Technique notes regarding the AMPF method for treating axis complex fractures with C2/3 instability

(1) Imaging examination CT scanning is accurate for evaluating bone lesions in the odontoid process, vertebral body, and posterior arch. MRI is more sensitive in assessing soft tissues such as the transverse ligament of atlas and intervertebral disc (C2/3). X-ray can assist in fracture classification. (2) Fracture line and ligament stability Fracture lines that extend from high to low anterior of the odontoid process are not suitable for the AMPF method, as the upper odontoid process trend to forward dislocated as the cannulated lag screw began to compress. Additionally, rupture of the transverse ligament of atlas leads to atlantoaxial joint instability, making it unsuitable for AMPF. (3) Spinal cord injury and reduction Maintaining a balance between spinal cord injury and ideal reduction is crucial. Mediated skull traction is performed when the patient is in a clear state of consciousness, and bedside fluoroscopy is used to check the traction weight, ensuring satisfactory reduction in the ward. In the operating room, the patient’s surgical position is carefully set with ideal traction weight and a clear state of consciousness before undergoing anesthesia. (4) Anesthesia and monitoring General anesthesia through a nasal tube, rather than mouth, and a cervical spine extension position facilitate exposure and subsequent operative procedures. Neuroelectrophysiological monitoring is essential during surgery. (5) Guide pin insertion and lag screw length Accurate insertion of the guide pin and an appropriate length of the cannulated lag screw are crucial to avoid complications related to bone penetration and provide sufficient fixation force. (6) Management of young patient’s disc Unlike degenerated cervical intervertebral discs, the discs of young patients are not easily managed with conventional curettes. The use of a high-speed burr is an effective instrument in such cases. (7) Controlled screw advancement Excessive pressure during the advancement of the cannulated lag screw should be avoided to prevent over-cutting of the bone and reduce holding force, which could lead to fixation failure.

Limitations

This study did not encompass axis complex injuries of type I, IIa, and type III Hangman’s fracture. Further exploration, with larger sample sizes and biomechanical studies, is necessary to analyze the reasons behind this limitation.
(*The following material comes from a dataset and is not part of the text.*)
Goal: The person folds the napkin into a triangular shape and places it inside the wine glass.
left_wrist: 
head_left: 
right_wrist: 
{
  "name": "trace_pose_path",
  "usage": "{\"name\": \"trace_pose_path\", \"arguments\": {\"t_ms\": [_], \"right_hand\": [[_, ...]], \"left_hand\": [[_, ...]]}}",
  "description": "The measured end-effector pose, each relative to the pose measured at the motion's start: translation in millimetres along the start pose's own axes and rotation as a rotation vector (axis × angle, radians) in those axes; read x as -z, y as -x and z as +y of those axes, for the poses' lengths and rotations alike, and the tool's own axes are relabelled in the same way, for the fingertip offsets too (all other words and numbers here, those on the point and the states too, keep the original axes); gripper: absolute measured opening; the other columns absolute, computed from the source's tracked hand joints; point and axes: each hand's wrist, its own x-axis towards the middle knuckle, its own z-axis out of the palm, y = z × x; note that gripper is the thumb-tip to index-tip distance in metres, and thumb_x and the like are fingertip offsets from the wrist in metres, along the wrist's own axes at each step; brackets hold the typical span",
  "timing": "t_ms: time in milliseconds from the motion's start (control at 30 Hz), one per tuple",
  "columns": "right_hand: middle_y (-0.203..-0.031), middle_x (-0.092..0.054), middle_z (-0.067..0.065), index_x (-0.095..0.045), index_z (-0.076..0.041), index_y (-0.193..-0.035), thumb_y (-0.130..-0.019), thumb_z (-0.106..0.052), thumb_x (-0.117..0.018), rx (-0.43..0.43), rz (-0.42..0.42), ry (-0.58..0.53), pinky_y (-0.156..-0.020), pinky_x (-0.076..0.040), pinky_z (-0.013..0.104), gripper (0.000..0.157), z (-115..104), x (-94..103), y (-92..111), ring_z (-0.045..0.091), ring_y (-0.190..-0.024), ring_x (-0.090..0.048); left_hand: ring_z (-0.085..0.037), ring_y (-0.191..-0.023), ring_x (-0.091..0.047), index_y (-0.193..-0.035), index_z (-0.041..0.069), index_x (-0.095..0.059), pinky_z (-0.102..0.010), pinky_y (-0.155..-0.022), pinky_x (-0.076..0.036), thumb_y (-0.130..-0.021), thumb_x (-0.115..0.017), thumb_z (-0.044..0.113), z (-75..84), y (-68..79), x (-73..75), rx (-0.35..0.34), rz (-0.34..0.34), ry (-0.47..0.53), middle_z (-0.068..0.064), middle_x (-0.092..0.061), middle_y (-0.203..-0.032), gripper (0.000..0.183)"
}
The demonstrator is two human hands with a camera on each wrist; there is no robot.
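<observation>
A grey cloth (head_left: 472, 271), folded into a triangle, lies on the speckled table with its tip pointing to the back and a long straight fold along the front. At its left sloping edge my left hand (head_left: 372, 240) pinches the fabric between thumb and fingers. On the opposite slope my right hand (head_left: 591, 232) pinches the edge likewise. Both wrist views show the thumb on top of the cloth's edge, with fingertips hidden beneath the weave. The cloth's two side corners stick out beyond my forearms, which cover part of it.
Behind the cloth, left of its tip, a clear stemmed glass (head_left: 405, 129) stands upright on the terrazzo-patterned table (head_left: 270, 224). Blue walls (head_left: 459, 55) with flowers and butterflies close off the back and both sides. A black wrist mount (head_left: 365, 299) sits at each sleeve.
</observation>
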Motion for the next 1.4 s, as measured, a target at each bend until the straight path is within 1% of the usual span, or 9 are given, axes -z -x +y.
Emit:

Elderly patients with osteoporosis were not included in this study, and the effectiveness of the AMPF method in this population requires further investigation.

Conclusion

The AMPF method show both feasibility and satisfactory efficacy in treating axis complex fractures that involve simultaneous odontoid process fracture, Hangman’s fracture, and C2/3 instability while preserving atlantoaxial movement. In comparison to posterior approach methods, AMPF presents advantages in managing the anterior longitudinal ligament, cervical disc, tear drop fractures of the posterior margin of the axis body, and intraspinal hematoma. Consequently, AMPF emerges as a viable alternative for addressing this type of axis complex injury.

Ethics declarations

Informed and publish report consents were got from all patients. This retrospective study was approved by the Research Ethics Committee of Wuhan Medical Service and Institutional Review Boards of the General Hospital of Central Theater Command (No. 0090611-3).